● **Exercise brief**
Skip every image and restate the data word for word.

● **Provided material**
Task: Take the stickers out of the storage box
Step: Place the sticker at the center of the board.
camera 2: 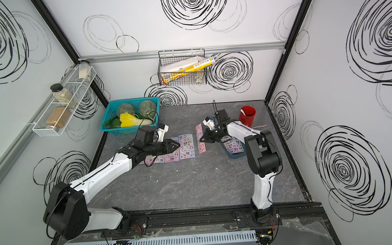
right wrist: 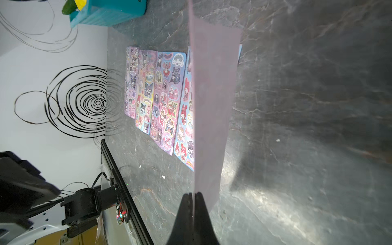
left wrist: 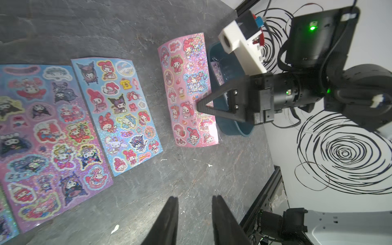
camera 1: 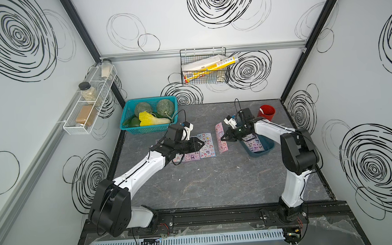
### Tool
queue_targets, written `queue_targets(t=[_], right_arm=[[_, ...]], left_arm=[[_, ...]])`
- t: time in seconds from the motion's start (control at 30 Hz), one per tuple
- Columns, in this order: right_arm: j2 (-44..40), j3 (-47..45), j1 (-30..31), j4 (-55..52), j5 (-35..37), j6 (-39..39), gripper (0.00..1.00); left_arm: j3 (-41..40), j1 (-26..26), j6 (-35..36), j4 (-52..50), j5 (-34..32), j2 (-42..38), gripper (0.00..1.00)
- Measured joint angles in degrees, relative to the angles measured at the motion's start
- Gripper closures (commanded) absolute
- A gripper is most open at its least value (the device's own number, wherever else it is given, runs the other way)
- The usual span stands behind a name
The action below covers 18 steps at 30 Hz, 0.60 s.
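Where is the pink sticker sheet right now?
In both top views the pink sticker sheet is pinched in the right gripper, between the storage box and the laid-out sheets.

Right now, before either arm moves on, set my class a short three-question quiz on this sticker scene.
1. True or false: the storage box is empty.
2. What do the right jaws hold? A) the pink sticker sheet B) the red cup C) nothing
3. Fill in: the left jaws stand ____ and hold nothing.
Key: 1 false, a lilac sticker sheet lies in it. 2 A. 3 open.
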Motion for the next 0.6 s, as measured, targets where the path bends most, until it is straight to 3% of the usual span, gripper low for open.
queue_targets(t=[0.23, 0.6], right_arm=[[7.28, 3.3, -0.02, -4.42, 2.86, -4.02, 0.96], [8.87, 6.34, -0.39, -7.85, 9.01, -5.81, 0.94]], left_arm=[[-2.05, 2.43, 1.64, -2.21, -0.83, -2.86, 0.66], [-2.43, 4.24, 3.78, -3.58, -0.96, -4.28, 0.66]])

● **Answer area**
Task: Take the stickers out of the storage box
Step: Place the sticker at the center of the board.
camera 2: 
right wrist: 
left wrist: 
camera 1: 
### Tool
queue_targets, written `queue_targets(t=[_], right_arm=[[_, ...]], left_arm=[[_, ...]])`
- t: time in seconds from the motion's start (control at 30 Hz), one per tuple
- Columns, in this order: right_arm: j2 (-44..40), j3 (-47..45), j1 (-30..31), j4 (-55..52), j5 (-35..37), j6 (-39..39), gripper (0.00..1.00); left_arm: j3 (-41..40), j1 (-26..26), j6 (-35..36), j4 (-52..50), j5 (-34..32), j2 (-42..38), gripper (0.00..1.00)
- Measured joint angles in degrees, relative to the angles measured at the motion's start
- Gripper closures (commanded) absolute
- A gripper is most open at its least value (the device's own number, wherever else it is given, runs the other way)
- The usual span stands behind a name
The action below covers 18 steps at 30 Hz, 0.60 s.
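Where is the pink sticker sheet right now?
In both top views the pink sticker sheet is pinched in the right gripper, between the storage box and the laid-out sheets.

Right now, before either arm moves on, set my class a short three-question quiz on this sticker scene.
1. True or false: the storage box is empty.
2. What do the right jaws hold? A) the pink sticker sheet B) the red cup C) nothing
3. Fill in: the left jaws stand ____ and hold nothing.
Key: 1 false, a lilac sticker sheet lies in it. 2 A. 3 open.
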Motion for the next 0.6 s, as measured, targets where the path bends most, until it is straight to 3% of the usual span, gripper low for open.
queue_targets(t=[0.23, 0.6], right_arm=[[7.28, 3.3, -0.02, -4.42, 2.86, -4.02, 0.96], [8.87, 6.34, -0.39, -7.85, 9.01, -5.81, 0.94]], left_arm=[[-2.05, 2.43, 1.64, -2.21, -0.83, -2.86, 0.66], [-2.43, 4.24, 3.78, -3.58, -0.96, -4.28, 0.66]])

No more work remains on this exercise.